* _What the task asks_
Could you repeat the listing below exactly while leaving its pictures behind?
<<<<
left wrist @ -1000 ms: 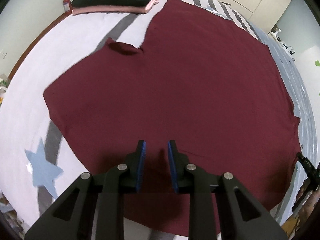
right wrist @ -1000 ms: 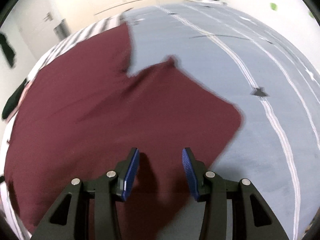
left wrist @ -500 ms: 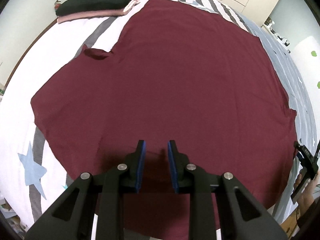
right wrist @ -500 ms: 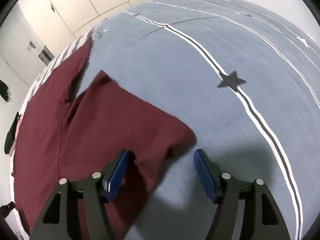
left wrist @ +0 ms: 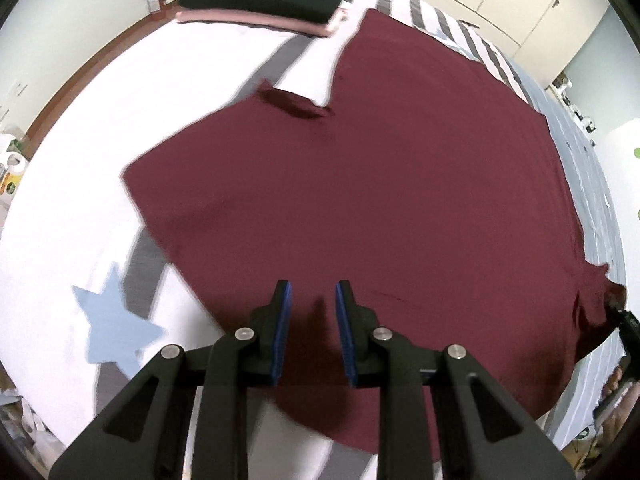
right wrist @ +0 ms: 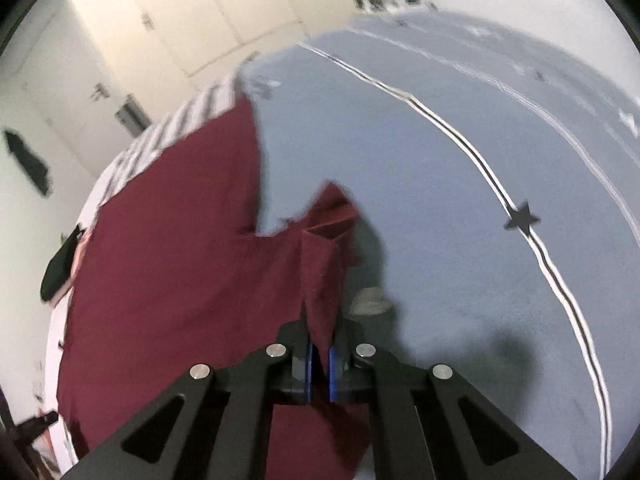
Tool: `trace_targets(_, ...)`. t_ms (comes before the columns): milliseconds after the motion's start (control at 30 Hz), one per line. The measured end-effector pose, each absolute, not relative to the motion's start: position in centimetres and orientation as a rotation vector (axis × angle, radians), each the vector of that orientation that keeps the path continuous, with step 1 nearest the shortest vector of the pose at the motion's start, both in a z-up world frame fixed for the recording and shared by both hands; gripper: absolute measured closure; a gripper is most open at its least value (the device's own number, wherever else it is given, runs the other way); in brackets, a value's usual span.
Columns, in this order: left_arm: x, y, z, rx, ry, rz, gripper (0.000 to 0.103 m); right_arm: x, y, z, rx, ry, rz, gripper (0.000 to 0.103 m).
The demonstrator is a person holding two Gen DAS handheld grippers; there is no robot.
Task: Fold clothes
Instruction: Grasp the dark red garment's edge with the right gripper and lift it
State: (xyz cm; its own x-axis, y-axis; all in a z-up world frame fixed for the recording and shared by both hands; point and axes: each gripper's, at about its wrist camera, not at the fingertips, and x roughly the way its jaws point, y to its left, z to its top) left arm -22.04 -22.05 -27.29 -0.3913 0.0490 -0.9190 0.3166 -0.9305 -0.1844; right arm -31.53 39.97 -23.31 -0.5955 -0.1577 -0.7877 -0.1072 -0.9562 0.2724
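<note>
Maroon shirt sleeve between right fingers

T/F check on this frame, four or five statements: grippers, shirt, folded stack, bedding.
1. The right gripper is shut on the maroon shirt. True.
2. The left gripper pinches the shirt. False: its jaws stand apart above the cloth, with nothing between them.
3. A black garment lies on a pink one at the bed's far side. True.
4. The shirt is folded in half. False: it lies spread out, only a sleeve lifted.
5. A black star sits on the blue cover's stripe. True.
</note>
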Motion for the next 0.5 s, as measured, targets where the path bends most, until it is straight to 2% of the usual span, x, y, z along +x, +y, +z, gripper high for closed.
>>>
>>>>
* _Exercise solution_
left wrist @ -1000 ms: 
right wrist @ -1000 ms: 
left wrist @ -500 ms: 
right wrist @ -500 ms: 
left wrist @ +0 ms: 
right wrist @ +0 ms: 
Tool: `trace_targets(_, ...)`. t_ms (comes before the columns): milliseconds after the motion's start (control at 30 Hz), one per line. The measured end-effector pose, each absolute, not relative to the motion's start: position in centimetres and orientation as a rotation vector (axis × angle, radians), each the vector of that orientation that keeps the path continuous, with step 1 nearest the shortest vector of the pose at the motion's start, both in a z-up world frame fixed for the recording and shared by both hands; gripper: absolute measured closure; a gripper is most open at its least value (the device's own number, wherever else it is given, runs the other way); in brackets, a value's usual span.
Columns, in this order: left_arm: x, y, z, rx, ry, rz, gripper (0.000 to 0.103 m); right_arm: x, y, z, rx, ry, rz, gripper (0.000 to 0.103 m).
The demonstrator is a person holding two Gen DAS handheld grippers; there is no robot.
Task: Fold clothes
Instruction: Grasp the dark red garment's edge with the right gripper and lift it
State: (xyz cm; its own x-axis, y-axis; all in a z-up world frame fixed for the recording and shared by both hands; point and axes: each gripper's, at about its wrist camera, not at the fingertips, and x roughly the way its jaws point, y to its left, z to its top) left arm -22.04 -22.05 -27.29 -0.3913 0.0490 -0.9190 0.3166 -0.9305 -0.1844; right arm -31.53 39.97 -23.31 -0.5955 -0.1577 -0.7877 -0.1072 -0.9562 0.2724
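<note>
Maroon shirt sleeve between right fingers

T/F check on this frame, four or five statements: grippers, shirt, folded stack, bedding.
1. The right gripper is shut on the maroon shirt. True.
2. The left gripper pinches the shirt. False: its jaws stand apart above the cloth, with nothing between them.
3. A black garment lies on a pink one at the bed's far side. True.
4. The shirt is folded in half. False: it lies spread out, only a sleeve lifted.
5. A black star sits on the blue cover's stripe. True.
</note>
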Motion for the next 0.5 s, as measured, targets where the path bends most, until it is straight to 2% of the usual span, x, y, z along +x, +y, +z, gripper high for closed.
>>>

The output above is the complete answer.